EXERCISE:
Look through the material below and say how many of its lines carry the string "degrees". Only the number should be given.

GIVEN DATA:
/---
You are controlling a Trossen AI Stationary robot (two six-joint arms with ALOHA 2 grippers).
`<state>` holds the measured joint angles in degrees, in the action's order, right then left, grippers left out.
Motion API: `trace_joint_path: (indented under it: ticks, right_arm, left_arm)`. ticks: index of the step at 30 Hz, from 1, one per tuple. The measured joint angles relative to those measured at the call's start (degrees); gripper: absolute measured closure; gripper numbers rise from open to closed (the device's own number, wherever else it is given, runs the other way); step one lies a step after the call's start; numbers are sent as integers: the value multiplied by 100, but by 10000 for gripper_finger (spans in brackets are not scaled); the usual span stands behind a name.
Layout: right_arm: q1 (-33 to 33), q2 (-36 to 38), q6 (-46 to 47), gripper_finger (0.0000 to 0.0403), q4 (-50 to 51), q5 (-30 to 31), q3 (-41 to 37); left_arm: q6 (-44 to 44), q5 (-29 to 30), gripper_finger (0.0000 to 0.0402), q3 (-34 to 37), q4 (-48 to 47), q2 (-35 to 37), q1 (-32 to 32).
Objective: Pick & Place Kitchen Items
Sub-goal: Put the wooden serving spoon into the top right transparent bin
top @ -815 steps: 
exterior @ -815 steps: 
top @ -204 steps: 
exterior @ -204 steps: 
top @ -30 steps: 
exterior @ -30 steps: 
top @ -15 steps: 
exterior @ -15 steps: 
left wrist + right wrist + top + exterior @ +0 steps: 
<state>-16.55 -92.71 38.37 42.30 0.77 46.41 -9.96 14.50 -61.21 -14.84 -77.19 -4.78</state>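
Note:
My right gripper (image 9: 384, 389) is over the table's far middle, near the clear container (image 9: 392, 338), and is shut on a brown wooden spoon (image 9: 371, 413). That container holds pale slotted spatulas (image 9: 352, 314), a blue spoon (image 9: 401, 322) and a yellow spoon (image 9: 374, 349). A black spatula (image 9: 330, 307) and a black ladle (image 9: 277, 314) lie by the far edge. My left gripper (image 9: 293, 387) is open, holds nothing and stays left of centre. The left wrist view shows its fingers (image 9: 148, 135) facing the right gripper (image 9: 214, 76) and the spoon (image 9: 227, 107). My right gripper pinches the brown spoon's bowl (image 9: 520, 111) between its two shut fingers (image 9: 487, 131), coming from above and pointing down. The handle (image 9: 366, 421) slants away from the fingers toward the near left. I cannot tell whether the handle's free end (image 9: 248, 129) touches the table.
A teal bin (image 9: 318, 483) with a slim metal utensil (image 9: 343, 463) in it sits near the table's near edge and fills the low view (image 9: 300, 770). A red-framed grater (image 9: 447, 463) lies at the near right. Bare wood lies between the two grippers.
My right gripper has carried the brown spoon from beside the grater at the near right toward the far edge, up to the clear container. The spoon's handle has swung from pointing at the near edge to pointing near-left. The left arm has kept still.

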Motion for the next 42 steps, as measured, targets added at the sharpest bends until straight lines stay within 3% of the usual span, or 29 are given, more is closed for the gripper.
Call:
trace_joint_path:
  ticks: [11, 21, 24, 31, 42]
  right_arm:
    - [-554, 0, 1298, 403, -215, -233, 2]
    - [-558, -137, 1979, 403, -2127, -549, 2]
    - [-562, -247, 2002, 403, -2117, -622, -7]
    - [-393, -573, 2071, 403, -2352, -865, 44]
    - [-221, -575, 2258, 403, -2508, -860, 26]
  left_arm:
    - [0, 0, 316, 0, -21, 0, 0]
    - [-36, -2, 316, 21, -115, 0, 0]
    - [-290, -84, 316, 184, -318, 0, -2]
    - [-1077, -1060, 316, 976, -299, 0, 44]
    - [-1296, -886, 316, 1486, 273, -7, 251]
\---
ANSWER TO THIS EXERCISE:
2